§ **Problem to work on**
Please return, with no alterations, the lines below from the very first through the one that contains "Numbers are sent".

Items from a data source:
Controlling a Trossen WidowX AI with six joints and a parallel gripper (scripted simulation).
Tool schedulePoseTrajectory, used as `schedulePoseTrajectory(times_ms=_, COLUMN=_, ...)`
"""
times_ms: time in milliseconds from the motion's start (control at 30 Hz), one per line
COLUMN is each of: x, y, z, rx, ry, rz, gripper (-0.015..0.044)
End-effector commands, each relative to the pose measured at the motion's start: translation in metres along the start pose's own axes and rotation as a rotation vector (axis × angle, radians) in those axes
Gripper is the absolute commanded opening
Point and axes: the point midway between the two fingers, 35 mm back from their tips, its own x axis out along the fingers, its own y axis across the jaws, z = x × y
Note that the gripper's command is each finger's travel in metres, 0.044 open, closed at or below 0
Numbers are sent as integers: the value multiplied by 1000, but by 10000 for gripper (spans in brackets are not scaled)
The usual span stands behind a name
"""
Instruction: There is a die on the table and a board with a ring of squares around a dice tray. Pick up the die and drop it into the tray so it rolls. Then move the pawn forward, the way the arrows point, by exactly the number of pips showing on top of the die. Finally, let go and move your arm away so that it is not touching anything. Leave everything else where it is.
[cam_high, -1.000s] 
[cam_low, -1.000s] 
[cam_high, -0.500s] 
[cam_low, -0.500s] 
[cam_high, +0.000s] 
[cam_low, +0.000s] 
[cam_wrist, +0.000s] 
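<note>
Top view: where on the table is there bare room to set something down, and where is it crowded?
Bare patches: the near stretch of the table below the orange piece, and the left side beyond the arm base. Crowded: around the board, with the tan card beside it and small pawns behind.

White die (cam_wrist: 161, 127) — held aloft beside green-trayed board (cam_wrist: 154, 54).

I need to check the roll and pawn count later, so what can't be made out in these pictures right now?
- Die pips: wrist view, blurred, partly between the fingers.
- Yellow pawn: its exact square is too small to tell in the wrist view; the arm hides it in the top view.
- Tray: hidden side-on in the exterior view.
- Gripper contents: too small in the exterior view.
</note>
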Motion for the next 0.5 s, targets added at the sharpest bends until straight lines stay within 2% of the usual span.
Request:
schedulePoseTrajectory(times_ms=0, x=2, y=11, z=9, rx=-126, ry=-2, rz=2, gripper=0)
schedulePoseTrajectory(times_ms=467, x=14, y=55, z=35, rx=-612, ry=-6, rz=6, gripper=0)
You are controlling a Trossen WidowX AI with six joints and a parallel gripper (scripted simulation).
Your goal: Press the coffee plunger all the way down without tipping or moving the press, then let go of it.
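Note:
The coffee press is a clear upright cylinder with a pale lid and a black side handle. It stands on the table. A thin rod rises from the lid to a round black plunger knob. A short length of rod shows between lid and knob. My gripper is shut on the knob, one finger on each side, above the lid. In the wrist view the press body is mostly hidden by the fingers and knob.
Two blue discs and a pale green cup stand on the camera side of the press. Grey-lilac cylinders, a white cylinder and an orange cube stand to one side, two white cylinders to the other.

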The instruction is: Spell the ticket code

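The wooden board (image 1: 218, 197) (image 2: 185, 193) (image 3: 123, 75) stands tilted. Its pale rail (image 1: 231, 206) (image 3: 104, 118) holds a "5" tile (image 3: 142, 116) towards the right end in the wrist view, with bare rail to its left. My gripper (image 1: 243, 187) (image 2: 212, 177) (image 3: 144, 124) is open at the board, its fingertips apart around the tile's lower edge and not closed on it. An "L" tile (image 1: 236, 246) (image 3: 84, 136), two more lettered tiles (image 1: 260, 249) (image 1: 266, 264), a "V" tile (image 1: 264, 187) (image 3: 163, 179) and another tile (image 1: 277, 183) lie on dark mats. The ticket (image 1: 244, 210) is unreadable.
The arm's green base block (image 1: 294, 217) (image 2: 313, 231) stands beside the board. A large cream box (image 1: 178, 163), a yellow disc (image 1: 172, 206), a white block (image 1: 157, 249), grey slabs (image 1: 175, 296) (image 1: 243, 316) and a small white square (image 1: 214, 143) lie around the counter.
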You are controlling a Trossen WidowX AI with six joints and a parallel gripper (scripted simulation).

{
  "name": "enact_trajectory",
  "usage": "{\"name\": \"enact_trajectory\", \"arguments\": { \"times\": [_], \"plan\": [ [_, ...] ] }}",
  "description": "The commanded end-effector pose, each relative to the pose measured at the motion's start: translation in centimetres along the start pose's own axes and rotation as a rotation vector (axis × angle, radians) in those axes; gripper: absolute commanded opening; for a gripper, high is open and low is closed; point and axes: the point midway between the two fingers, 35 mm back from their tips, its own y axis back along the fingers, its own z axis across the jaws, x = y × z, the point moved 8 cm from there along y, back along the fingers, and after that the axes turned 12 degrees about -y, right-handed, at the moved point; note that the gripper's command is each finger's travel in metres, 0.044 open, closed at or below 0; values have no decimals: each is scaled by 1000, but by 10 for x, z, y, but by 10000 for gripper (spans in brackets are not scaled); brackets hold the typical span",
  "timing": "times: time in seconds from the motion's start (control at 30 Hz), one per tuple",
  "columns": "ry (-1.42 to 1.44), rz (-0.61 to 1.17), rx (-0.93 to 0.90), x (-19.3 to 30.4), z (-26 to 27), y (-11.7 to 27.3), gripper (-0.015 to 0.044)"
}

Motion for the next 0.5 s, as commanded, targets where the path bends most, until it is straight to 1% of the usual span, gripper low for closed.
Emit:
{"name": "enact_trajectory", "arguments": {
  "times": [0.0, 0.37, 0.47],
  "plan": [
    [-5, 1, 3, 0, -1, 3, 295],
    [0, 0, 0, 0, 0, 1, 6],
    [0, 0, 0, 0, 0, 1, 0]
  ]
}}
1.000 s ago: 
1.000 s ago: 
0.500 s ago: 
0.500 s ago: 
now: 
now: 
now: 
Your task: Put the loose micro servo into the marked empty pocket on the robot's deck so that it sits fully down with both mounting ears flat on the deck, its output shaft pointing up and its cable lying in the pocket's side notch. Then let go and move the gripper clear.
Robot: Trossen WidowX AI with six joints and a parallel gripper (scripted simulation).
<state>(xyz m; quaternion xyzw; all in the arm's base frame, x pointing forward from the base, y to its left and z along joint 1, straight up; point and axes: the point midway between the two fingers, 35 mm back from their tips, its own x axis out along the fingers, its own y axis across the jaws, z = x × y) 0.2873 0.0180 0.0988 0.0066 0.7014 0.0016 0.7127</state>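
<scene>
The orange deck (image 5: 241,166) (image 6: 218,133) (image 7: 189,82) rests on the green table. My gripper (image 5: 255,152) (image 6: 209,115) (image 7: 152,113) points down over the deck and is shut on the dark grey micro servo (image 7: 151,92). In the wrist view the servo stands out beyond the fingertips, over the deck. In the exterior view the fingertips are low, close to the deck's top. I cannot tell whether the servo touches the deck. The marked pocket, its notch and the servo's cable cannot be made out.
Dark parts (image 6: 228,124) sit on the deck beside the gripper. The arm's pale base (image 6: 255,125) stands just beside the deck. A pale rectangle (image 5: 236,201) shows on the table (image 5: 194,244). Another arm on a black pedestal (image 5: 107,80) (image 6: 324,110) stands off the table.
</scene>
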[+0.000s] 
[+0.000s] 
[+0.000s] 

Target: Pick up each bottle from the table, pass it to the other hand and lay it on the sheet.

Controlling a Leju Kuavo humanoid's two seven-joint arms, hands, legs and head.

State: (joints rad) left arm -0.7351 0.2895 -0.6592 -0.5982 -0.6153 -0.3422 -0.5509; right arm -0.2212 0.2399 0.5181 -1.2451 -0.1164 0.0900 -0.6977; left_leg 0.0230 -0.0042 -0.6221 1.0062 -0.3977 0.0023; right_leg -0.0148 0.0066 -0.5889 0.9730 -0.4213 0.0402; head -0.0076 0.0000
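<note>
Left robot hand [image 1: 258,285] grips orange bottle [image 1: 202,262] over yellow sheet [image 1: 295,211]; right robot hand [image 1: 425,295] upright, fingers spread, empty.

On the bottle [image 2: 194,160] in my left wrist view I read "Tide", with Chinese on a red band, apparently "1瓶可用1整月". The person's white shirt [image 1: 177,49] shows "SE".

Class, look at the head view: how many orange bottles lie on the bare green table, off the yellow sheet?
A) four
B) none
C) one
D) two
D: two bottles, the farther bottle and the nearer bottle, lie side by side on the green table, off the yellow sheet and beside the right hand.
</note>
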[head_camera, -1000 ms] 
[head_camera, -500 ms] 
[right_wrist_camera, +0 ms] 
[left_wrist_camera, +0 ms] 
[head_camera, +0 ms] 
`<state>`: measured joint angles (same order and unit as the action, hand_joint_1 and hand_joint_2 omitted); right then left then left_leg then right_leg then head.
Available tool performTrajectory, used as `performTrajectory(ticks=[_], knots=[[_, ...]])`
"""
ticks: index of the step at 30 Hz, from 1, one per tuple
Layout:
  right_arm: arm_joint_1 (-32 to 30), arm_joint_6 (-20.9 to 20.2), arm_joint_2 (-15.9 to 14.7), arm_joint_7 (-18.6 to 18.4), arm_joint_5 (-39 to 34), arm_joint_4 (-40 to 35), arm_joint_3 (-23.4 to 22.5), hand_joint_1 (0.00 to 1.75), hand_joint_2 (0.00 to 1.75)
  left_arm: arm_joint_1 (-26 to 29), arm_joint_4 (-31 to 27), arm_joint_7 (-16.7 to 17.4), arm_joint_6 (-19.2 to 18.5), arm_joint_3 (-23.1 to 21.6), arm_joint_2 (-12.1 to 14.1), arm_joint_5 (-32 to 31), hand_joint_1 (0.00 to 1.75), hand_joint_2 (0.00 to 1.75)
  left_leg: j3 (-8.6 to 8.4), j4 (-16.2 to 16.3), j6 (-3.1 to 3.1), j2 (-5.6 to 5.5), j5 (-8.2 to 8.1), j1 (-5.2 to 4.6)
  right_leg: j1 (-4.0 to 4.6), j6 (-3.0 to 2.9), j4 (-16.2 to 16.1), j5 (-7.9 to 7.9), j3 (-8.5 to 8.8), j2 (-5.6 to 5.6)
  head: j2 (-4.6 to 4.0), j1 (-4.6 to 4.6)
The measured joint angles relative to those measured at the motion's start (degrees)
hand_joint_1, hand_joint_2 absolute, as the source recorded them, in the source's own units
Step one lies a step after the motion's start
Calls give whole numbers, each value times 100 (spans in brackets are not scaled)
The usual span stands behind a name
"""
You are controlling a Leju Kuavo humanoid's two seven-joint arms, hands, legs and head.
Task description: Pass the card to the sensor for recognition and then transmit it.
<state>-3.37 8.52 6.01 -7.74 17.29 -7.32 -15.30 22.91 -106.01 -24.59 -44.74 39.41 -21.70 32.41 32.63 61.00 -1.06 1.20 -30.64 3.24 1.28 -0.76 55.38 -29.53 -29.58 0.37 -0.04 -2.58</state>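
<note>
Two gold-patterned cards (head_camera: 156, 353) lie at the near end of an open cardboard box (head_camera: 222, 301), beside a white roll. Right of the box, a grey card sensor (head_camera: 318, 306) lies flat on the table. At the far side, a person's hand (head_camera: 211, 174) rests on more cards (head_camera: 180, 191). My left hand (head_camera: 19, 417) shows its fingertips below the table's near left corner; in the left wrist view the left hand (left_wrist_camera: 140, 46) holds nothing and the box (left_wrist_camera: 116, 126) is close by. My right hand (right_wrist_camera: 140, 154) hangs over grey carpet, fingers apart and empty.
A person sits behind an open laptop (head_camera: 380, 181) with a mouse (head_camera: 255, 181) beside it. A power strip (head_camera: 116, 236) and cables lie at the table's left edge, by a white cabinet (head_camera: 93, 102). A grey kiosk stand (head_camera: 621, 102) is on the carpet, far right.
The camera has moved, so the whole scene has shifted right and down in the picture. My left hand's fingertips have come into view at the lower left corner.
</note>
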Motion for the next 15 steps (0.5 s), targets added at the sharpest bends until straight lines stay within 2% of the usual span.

§ **Exercise response**
Controlling a Trossen WidowX AI with six joints and a parallel gripper (scripted simulation).
Tool schedulePoseTrajectory, used as `schedulePoseTrajectory(times_ms=_, COLUMN=_, ...)`
"""
times_ms: time in milliseconds from the motion's start (control at 30 Hz), one per line
COLUMN is each of: x, y, z, rx, ry, rz, gripper (-0.015..0.044)
End-effector commands, each relative to the pose measured at the motion's start: translation in metres along the start pose's own axes and rotation as a rotation vector (axis × angle, radians) in those axes
Gripper is the absolute commanded opening
Point and axes: the point midway between the two fingers, 35 mm back from their tips, its own x axis out along the fingers, its own y axis across the jaws, z = x × y
Note that the gripper's command is each finger's travel in metres, 0.044 open, closed at or below 0
Numbers are sent as integers: the value multiplied by 1000, but by 10000 for gripper (spans in brackets are not scaled)

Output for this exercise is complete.